それでも、買い物や通院、通勤には自家用車は必需品である田舎あるあるの現状に三人は絶句していた。
陽菜は実家を出る前までは、原付バイクでアルバイト先まで通っていたし、季節限定で農家の仕分け作業へ出稼ぎ経験もあった。
凸凹道を初心者マークをくっつけて、ハンドルを握り締めたのを覚えている。
意外と順応性が高かったのか、陽菜はあっという間に運転は慣れて、アルバイト先の高齢夫婦の通院に良く送迎をしていた。
月の小遣いのボーダーラインを越えるためには、そう言った小間使いも時として臨機応変に対応した。
自宅に到着して、陽菜は敷地内にある駐車スペースを案内し、玄関の鍵を開けた。早坂に古い建物だな、と見渡された時に初めて築年数が三十五年の年季に気が付いた。
──そうか、此処は……こんなに年数が経っていたのね。
古びた家屋、未だに現役の黒電話、軋む床。
全てが陽菜にとっては、真新しいと言うか新鮮で且つ見慣れないことばかりなので古さなんて考えたことがなかったのだ。
「お寿司、取ろうかと思って。お腹空いてらっしゃいますか?」
「十四時勤務の俺たちに聞くか?」
「ハマチ入ってるのお願いー!」
「あ、莉亜はイクラ食えないから抜きで」
「分かりました。先生は?」
「はあ? 俺?」
「巻き寿司希望とか?」
「なんで俺だけ巻き寿司なんだよ! 干瓢巻きは入れるなよ、俺嫌いだから」
干瓢巻きが苦手とは意外だった。金はこれ、と早坂が札束を何枚も陽菜に握らせたので、押し返す。
送迎会も兼ねてるんだからなんて珍しく穏やかな声で言われるから、陽菜は観念して受け取った。早坂に好きな物頼めよ、食べ盛りなんだからと付け加えられる。
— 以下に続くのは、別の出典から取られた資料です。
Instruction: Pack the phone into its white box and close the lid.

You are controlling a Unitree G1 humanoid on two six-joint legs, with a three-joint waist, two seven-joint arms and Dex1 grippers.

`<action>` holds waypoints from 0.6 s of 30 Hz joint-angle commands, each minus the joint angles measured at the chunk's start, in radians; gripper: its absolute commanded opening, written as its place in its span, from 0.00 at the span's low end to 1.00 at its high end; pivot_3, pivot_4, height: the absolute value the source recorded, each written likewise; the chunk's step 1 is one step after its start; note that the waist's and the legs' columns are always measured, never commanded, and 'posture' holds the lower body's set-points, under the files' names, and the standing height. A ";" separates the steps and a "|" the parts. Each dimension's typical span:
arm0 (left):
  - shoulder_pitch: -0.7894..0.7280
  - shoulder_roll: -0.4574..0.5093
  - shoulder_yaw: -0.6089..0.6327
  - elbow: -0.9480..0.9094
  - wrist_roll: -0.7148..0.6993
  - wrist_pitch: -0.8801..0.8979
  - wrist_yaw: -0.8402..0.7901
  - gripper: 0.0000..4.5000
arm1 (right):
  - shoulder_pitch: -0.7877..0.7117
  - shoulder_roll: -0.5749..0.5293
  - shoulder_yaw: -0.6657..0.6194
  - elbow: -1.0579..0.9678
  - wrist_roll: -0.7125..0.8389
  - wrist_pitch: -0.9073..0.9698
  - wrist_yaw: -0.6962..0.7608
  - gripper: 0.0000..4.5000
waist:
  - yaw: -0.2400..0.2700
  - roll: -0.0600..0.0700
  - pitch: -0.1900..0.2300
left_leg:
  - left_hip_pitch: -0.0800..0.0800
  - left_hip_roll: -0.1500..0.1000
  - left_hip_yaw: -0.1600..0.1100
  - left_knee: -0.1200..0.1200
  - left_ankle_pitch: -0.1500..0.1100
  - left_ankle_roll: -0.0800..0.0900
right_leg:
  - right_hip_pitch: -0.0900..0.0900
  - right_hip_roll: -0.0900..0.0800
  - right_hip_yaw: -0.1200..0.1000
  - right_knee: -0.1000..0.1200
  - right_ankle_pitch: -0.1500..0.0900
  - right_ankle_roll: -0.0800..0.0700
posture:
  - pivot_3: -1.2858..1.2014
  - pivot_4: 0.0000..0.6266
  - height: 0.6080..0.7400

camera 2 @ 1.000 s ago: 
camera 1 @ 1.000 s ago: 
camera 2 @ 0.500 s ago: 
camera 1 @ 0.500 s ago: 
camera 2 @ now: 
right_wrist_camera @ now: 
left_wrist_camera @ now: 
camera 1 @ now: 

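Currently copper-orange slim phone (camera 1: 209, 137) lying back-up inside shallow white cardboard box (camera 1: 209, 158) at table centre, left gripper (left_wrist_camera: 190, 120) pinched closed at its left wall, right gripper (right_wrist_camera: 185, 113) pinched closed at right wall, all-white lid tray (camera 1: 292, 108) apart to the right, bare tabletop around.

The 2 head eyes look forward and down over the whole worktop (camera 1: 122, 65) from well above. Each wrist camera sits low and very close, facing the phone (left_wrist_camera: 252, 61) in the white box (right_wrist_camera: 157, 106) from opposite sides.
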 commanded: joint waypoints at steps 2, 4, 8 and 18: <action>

「ふふ、分かりました。こんな感じで頼みましょうか?」
陽菜はメニュー表の内容を早坂に広げて見せると、うん。とだけ頷かれた。
追加でアレルギーの有無を聞いてから、陽菜は客用の湯呑みや箸を用意し寿司の出前を取った。黒電話が未だにある家も珍しいな、と陽菜は母家にある物の配置が全く分からず動作は鈍い。
客間から見える寝室の襖は風通りを良くする為に開けっ放しになっていたのを、すっかり陽菜は忘れていた。急な来客に焦って、スリッパを出したところまでは覚えていたのに。